We are lost in a world of mythology, not reality, and this column will explore some of those myths. I was inspired to do this column when I came across an article by Bonnie Liebman, one of America's foremost nutritionists, on 10 food myths that may surprise you, which appeared in the newsletter Nutrition Action (Jan./Feb. 2008). Nutrition Action is an excellent and important publication of the Center for Science in the Public Interest, a nutrition consumer advocacy group.
Myth: This is one I'd like to throw into the list, because I think it is the most dangerous myth. We just don't appreciate and act on the overweening importance of diet to our health. If we did, most of the American people would not be on a diet that dooms us to suffer from the chronic disease killers of our time - heart disease, stroke, diabetes, hypertension and cancer.
Nutrition science has demonstrated that if we were on the right diet and coupled that with reasonable exercise and stress-control programs, we could practically eliminate our chronic diseases. Yet both as individuals and together -i.e., through our government - we fail to act on this miraculous approach to greatly increase the chance of good health and long life and to dramatically decrease the bankrupting cost of our health-care delivery system.

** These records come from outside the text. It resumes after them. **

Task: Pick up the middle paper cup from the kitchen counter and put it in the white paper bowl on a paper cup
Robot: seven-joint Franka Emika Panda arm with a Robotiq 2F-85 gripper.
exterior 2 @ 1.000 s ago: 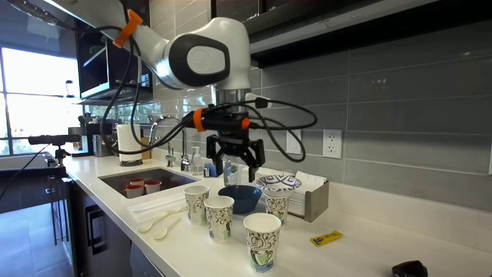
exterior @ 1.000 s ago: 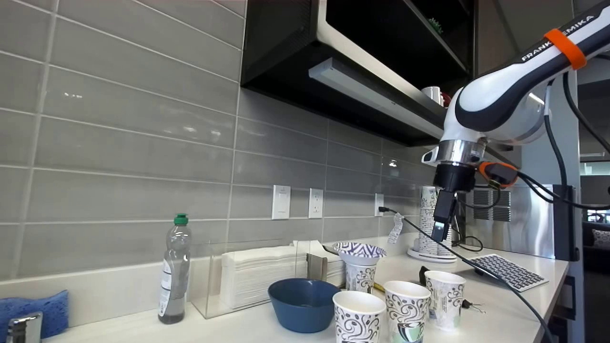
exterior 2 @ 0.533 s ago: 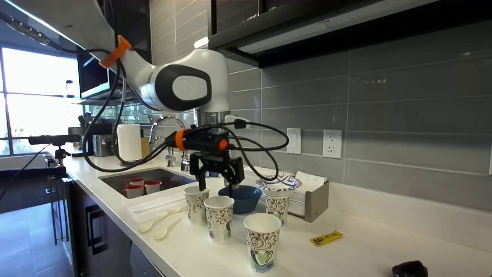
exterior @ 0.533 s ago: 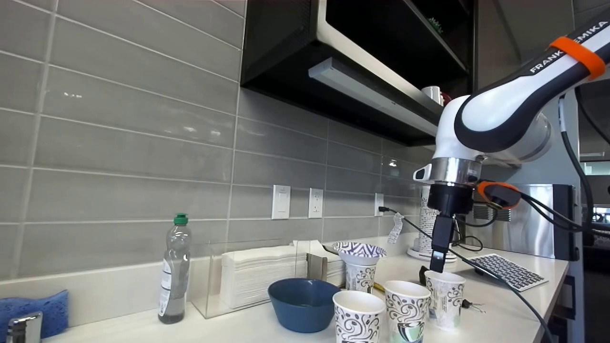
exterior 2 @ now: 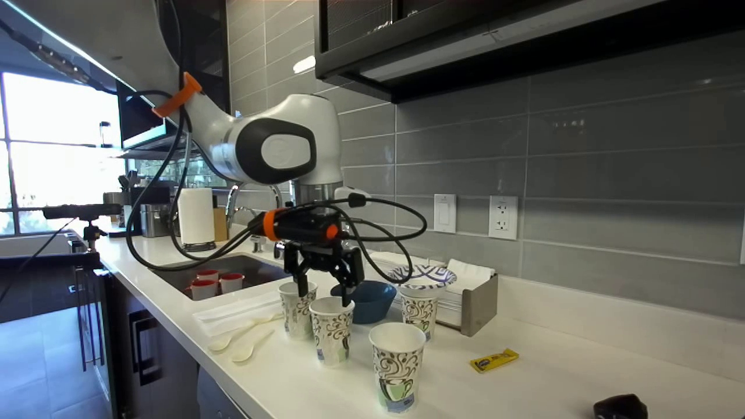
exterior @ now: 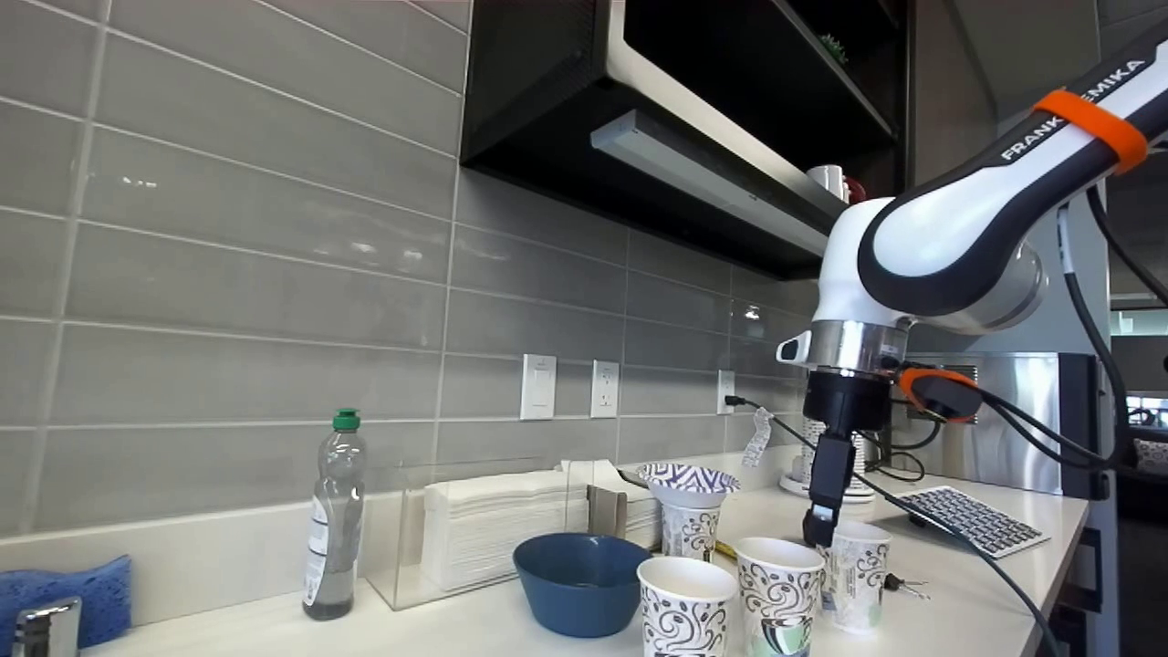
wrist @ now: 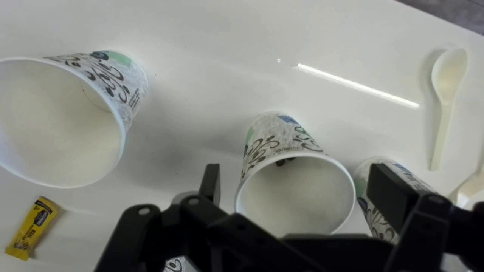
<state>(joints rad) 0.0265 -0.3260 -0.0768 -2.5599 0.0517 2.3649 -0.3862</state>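
Black jaws parted, the gripper (wrist: 297, 185) flanks the middle cup (wrist: 289, 175) in the wrist view, a gap hidden side-on in an exterior view where the fingers (exterior: 826, 502) overlap; the cup stands upright on the counter (exterior 2: 524, 398), mouth up, long axis vertical, and beyond it the bowl (exterior 2: 428, 274) tops another cup (exterior 2: 419, 314)

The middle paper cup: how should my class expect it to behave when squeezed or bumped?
The middle paper cup will probably flex or dent under a firm squeeze, as its rim looks thin. It may tip if the claw bumps it high, since it stands upright, narrower at its base than its mouth.
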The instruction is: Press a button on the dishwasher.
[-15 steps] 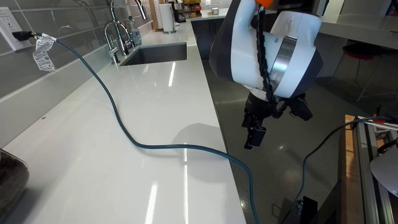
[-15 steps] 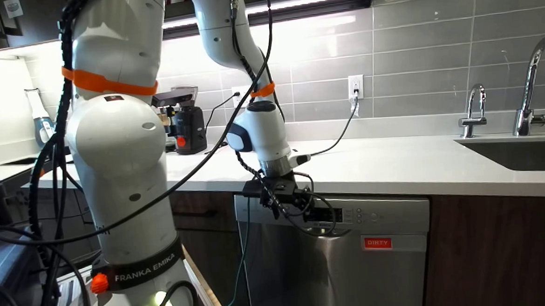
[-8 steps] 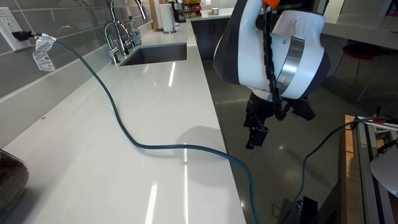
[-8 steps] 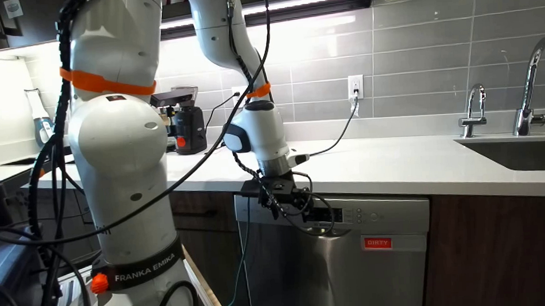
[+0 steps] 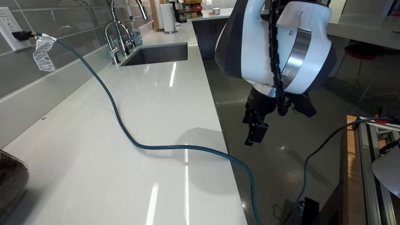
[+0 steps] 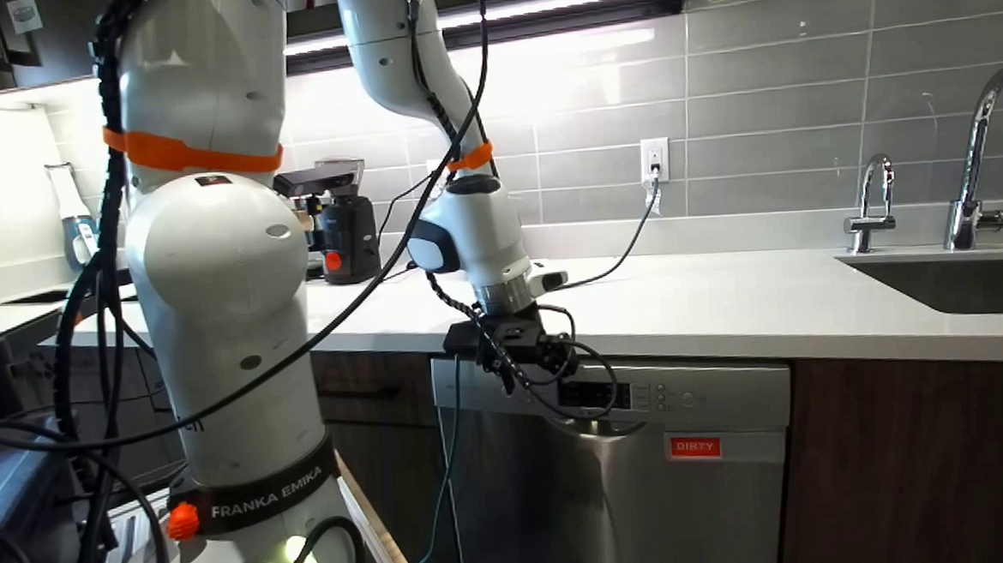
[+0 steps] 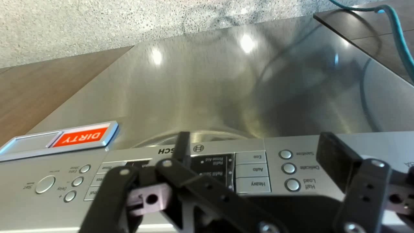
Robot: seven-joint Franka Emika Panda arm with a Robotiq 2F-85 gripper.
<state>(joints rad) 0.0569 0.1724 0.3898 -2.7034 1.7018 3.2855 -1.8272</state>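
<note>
The silver dishwasher (image 6: 694,512) stands under the counter. In the wrist view its front (image 7: 207,97) appears upside down. Its panel has rectangular Eco, Auto and Heavy buttons (image 7: 252,170) beside a dark display (image 7: 212,166), and round Sanitize, Delicate and Half Load buttons (image 7: 288,168). A round Start button (image 7: 45,184) and small Delay buttons (image 7: 77,181) lie at the left. My gripper (image 7: 258,144) is open and empty, its fingers apart over the panel, around the rectangular and round buttons in the picture. The gripper hangs before the counter edge in both exterior views (image 5: 256,134).
The white counter (image 6: 725,295) overhangs the dishwasher. A teal cable (image 5: 187,147) crosses the counter and hangs over its edge; it shows at the right of the wrist view (image 7: 399,42). A DIRTY sign (image 7: 81,136) sits on the door. A sink (image 6: 973,278) is along the counter.
The gripper first shifted slightly away from the counter edge, then rose a little and tilted slightly. It stays open before the dishwasher panel. The dishwasher and the cable on the counter have not moved.
</note>
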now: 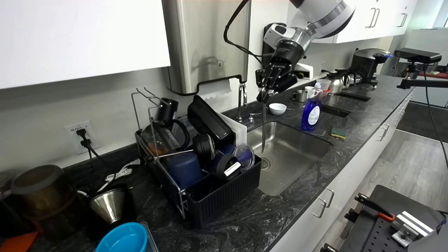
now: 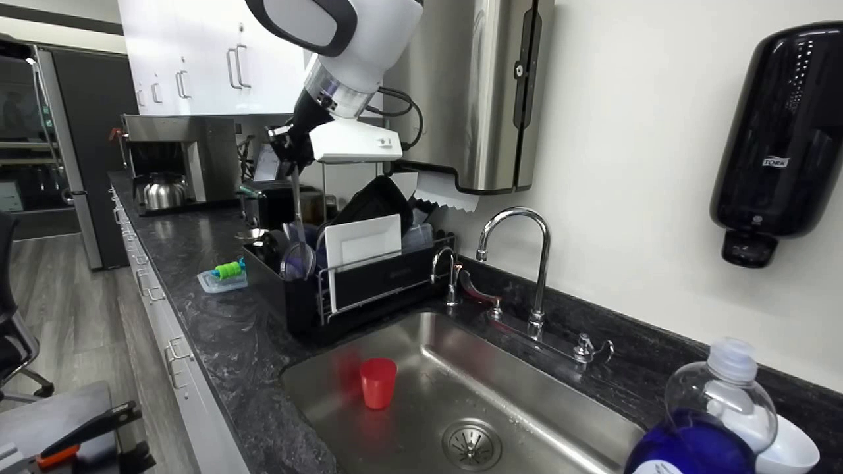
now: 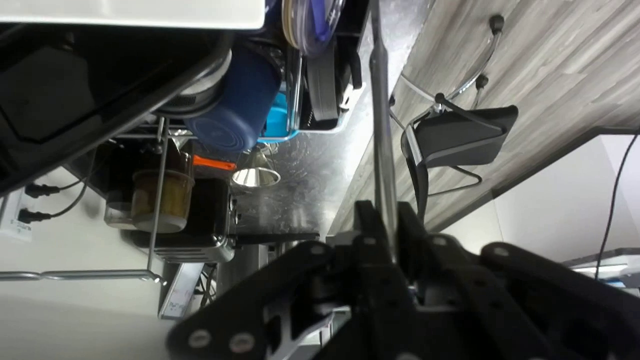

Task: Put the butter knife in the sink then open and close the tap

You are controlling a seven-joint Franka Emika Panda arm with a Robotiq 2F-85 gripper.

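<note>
Butter knife (image 1: 263,136) hangs approx. vert. in gripper (image 3: 385,215), pinched narrow on it, high nr. dish rack (image 1: 225,196), so prob. best swing clear, go low in sink (image 1: 301,150) away fr. red cup (image 2: 378,385), then release w/o a drop.

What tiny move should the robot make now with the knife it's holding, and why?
Probably shift the butter knife sideways, squarely over the sink, before lowering it. The gripper holds it pointing down, but in an exterior view it lines up with the loaded black dish rack, so going straight down might bump the rack.
</note>
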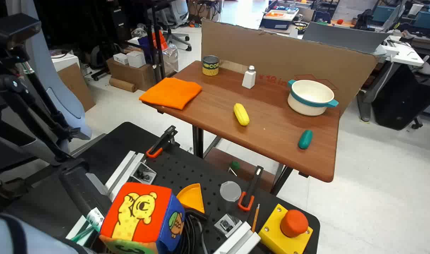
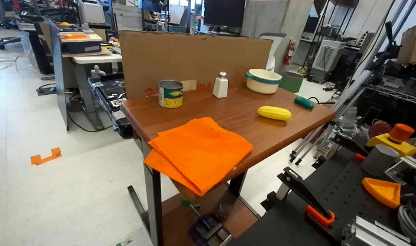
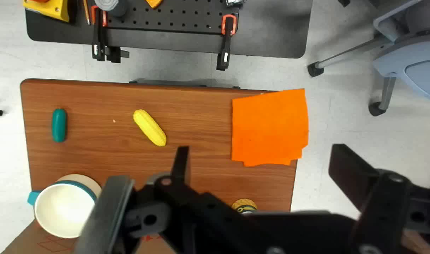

My favorite source on the miracle of good nutrition is the classic book The China Study, involving the most comprehensive study of the diet/health connection in history. It shows how we can virtually eliminate chronic disease, but until we wake up, until our government wakes up, until our doctors wake up, we will continue to sicken and die needlessly. The book recommends a plant-based diet, minimizing processed foods, fat, sugar and sodium.
We are hopelessly behind in overcoming the present mythology that dooms us. I used to quote figures from the American Medical Association asserting that medical practice lags about 10 years behind the best practices. But then it occurred to me we are many centuries behind the best practices. The great Jewish physician Maimonides centuries ago promulgated that most of us kill ourselves by the wrong lifestyle. It's as true then as it is now. Until we change our diet and other aspects of our lifestyle to the more healthful track that science has demonstrated is to the road to good health and long life, we will be spinning our wheels, creating and revising a health delivery system that will never deliver health. We know what we need to do to deliver health to the American people, and we have to start doing it.
Myth: Another fundamentally dangerous myth not included in the list by Ms. Liebman is this: We feel as nutrition science reaches new conclusions all the time, and as scientists often disagree on what is the right approach to diet and exercise, we can just about ignore it altogether and do what we feel like doing. I've heard dozens of times, "One day it's good for you, then it's bad for you, and then it's good for you again. I can't swallow any of that and will eat what I want." That is usually, I regret to say, a fatal mistake.
It is true that there are new findings all the time. It is true that scientists disagree on many aspects of diet and nutrition. But that doesn't mean you should ignore it all or that you don't have to take the science of nutrition and diet seriously. What's true of diet and nutrition and the scientists that study them is true of all fields. We live in a world of rapid scientific progress, and the world has always had ample scientific disagreement. But that doesn't mean we can start ignoring the law of gravity and jump off a 50-story building because there are new findings in physics all the time and scientists often disagree about some of those findings.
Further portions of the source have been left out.